**Problem statement**
Lines in the material below that include "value" need to be tallied; give the total alone.

--------------------------------------------------

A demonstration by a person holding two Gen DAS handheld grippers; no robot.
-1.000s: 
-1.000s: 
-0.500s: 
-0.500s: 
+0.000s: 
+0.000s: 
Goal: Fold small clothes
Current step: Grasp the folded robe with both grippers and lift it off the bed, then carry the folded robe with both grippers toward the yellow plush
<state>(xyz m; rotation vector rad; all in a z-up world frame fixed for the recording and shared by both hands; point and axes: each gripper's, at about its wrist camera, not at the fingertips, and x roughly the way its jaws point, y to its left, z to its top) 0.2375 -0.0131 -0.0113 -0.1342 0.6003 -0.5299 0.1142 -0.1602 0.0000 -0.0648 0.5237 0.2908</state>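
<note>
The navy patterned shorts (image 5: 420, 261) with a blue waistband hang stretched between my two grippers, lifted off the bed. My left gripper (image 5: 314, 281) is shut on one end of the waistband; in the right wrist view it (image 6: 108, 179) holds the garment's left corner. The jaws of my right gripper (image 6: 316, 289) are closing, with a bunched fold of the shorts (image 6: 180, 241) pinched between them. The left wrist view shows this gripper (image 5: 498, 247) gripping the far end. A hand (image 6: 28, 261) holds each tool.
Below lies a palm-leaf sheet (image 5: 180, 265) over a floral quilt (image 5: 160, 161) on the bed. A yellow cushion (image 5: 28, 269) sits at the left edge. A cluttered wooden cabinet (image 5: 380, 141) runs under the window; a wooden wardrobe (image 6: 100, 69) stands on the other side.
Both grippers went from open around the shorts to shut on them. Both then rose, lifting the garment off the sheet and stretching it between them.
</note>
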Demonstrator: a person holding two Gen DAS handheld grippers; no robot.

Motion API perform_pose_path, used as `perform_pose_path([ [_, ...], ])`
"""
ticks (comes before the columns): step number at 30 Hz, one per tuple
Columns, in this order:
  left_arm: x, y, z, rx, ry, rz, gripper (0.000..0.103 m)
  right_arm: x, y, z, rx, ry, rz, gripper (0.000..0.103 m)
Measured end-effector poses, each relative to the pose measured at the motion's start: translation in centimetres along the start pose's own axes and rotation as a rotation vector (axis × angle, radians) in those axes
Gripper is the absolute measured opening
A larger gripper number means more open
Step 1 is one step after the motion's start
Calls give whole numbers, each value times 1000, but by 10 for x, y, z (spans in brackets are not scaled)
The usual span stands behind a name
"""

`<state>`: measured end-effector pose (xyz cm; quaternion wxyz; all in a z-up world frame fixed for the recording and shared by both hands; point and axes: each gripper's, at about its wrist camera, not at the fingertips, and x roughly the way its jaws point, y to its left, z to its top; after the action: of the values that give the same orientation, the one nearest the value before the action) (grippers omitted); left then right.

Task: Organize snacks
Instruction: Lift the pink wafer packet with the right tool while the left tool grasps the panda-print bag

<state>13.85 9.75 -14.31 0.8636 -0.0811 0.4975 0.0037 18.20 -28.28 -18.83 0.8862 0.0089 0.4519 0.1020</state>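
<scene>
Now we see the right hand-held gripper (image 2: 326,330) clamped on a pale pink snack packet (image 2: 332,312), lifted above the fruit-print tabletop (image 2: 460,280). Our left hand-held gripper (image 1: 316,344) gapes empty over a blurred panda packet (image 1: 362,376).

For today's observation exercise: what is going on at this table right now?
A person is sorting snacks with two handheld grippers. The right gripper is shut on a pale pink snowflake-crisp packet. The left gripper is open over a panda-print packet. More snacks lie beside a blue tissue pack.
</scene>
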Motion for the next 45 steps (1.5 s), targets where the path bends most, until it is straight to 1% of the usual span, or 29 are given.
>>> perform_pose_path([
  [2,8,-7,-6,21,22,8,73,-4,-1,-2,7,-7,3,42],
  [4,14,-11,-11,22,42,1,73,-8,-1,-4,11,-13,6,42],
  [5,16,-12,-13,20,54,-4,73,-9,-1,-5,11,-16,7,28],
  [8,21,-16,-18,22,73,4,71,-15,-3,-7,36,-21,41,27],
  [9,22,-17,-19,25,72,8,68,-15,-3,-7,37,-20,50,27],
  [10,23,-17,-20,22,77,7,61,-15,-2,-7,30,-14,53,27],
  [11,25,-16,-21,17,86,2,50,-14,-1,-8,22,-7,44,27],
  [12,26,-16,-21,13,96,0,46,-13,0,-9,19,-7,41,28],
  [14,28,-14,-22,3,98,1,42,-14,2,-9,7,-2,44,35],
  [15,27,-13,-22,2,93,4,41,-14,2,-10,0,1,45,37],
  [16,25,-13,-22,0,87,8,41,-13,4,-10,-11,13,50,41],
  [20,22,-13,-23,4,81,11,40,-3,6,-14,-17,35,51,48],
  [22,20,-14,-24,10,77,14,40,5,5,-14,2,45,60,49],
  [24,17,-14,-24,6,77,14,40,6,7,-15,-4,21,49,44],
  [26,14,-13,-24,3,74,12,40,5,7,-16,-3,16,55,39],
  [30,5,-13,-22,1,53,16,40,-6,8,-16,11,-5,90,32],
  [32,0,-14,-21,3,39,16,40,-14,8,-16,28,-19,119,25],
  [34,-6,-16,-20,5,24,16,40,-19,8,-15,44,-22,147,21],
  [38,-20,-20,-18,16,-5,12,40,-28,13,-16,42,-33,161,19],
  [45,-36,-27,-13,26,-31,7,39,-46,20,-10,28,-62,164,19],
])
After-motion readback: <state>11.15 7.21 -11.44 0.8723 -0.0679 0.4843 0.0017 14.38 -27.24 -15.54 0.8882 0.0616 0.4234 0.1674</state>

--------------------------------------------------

**Answer**
2